Did You Know? Seattle’s “Bootleg King” Roy Olmstead and his wife, Elise, ran a radio station out of their home during Prohibition, with a remote studio at Smith Tower. Elise hosted a program as a character named “Aunt Vivian,” where she told bedtime stories rumored to contain secret messages. 

Washington State Ferries

Ferries Illustration by Kelly Thompson

Operating since the early 1900s, the first ferry service in Puget Sound was a number of small, privately owned steamer boats known as the Mosquito Fleet. The ferry service became state-run in 1951, intended as a temporary solution until a network of cross-Sound bridges was built. The plan was rejected and the ferries stayed, carrying upward of four million passengers in the first year.

Today, Washington State Ferries transport more than 23 million riders a year, and in 2014, the process began to replace older boat models with Olympic-class ferries. The ferries are also getting a culinary makeover, with an abundance of favorite Northwest brands on offer, from Beecher’s cheese to Ellenos Greek yogurt. 801 Alaskan Way, Pier 52; wsdot.wa.gov/ferries

Did You Know? Washington State Ferries is the largest ferry fleet in the nation,
with 22 vessels and more than 20 different ports of call.

KEXP Illustration by Kelly Thompson


A local arts institution since 1972, alternative radio station KEXP 90.3 FM champions new sounds from the Pacific Northwest and beyond, spanning genres from rock to reggae and plenty in between. Fun fact: In 2000, KEXP was the first station in the world to stream 24-hour broadcasts online.

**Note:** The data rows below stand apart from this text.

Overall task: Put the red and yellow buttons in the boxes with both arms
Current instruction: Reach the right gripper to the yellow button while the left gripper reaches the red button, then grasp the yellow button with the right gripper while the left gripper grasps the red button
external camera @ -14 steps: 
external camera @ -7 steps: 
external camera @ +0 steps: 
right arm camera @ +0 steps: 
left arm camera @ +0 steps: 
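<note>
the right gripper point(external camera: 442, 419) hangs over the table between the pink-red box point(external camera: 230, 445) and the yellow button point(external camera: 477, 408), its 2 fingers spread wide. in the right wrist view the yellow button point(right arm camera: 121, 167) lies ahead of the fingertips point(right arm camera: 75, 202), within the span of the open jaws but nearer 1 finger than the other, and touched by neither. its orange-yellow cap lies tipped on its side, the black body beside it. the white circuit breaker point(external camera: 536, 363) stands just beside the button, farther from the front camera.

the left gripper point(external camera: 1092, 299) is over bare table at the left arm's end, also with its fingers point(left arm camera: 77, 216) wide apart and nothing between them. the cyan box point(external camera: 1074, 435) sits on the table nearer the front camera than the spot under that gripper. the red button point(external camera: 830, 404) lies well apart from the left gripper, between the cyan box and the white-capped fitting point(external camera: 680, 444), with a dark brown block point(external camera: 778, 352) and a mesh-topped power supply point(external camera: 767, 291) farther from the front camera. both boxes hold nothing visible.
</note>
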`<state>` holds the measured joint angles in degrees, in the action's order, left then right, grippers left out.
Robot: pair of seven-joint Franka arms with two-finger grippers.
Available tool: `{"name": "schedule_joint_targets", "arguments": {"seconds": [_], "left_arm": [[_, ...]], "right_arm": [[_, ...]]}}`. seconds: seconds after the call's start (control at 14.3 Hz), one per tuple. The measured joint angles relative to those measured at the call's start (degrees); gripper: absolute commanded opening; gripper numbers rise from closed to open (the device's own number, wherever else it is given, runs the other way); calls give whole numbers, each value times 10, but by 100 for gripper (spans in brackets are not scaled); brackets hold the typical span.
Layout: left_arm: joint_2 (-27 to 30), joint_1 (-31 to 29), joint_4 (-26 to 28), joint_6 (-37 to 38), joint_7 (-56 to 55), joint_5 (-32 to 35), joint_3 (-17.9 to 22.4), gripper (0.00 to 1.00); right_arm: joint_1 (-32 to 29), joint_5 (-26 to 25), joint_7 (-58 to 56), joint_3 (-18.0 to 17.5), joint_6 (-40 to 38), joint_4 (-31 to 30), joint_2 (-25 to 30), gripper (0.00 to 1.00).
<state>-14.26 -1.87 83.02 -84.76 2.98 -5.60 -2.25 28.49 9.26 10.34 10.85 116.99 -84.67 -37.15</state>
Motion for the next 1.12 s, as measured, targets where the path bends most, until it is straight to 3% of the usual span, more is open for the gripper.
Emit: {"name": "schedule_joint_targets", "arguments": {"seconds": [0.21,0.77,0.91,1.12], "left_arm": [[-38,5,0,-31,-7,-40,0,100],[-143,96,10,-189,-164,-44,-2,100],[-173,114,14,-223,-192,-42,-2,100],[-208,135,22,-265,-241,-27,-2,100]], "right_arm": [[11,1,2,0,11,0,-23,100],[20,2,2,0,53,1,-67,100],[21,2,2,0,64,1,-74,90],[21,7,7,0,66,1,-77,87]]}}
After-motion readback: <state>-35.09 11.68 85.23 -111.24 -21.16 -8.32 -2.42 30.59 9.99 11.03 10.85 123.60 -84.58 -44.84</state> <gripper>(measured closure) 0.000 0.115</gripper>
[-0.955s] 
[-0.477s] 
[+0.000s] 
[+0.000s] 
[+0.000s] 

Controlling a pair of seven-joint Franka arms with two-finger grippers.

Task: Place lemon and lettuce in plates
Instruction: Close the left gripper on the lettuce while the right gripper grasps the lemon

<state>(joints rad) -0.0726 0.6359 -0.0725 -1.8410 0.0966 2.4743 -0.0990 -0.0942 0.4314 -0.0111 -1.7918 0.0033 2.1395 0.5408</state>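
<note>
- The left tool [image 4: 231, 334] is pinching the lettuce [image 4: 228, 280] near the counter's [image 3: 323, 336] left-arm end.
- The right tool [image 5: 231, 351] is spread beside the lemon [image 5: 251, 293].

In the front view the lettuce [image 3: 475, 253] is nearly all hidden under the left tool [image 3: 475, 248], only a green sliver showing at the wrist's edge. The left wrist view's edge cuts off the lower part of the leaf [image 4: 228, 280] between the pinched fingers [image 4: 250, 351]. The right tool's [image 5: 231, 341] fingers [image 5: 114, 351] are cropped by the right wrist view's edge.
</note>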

Quickly running out of space for its collection of CDs, vinyls, and tapes, the station moved into its new headquarters tucked in the north end of Seattle Center in 2016. The spot is decidedly cool, with an industrial aesthetic helped along by broken-in leather couches, end tables made from vintage stereos, and experimental art installations. Listen (and watch) live broadcasts through the glass-walled DJ booth or even catch a live studio performance if you’re lucky. 472 First Ave N; kexp.org 

Did You Know? Local espresso titan La Marzocco shares a space with KEXP. The cafe partners with a different “roaster in residence” each month, accompanied by a specially curated menu. The coffee bar anchors a showroom featuring handcrafted Italian hardware from the company’s 90-year tenure. 

Space Needle

Space Needle Illustration by Kelly Thompson

Standing at 605 feet tall, the city’s most recognizable structure was constructed for the 1962 Seattle World’s Fair and its “21st Century” theme. The top of the Needle houses the observation deck and SkyCity (originally called Eye of the Needle), a rotating restaurant with 360-degree views of the surrounding region, each rotation taking exactly 47 minutes. The Space Needle has seen numerous updates over the years, from the occasional paint job (the roof was repainted “Galaxy Gold” for the 50th anniversary in 2012) to interactive, 3D kiosks that “teleport” visitors to landmarks around the city, but the landmark is readying to undergo its largest renovation yet. The multi-year makeover places an emphasis on glass, including floor-to-ceiling panes in the revamped restaurant and a full remodel of the observation deck (both set to reopen by summer 2018). *400 Broad St; spaceneedle.com 

Did You Know? The Hanna-Barbera cartoon The Jetsons went on air in 1962, and in 2005, animator Iwao Takamoto told the New York Times that inspiration for the space-age family’s “skypad” apartment came from the newly minted Space Needle.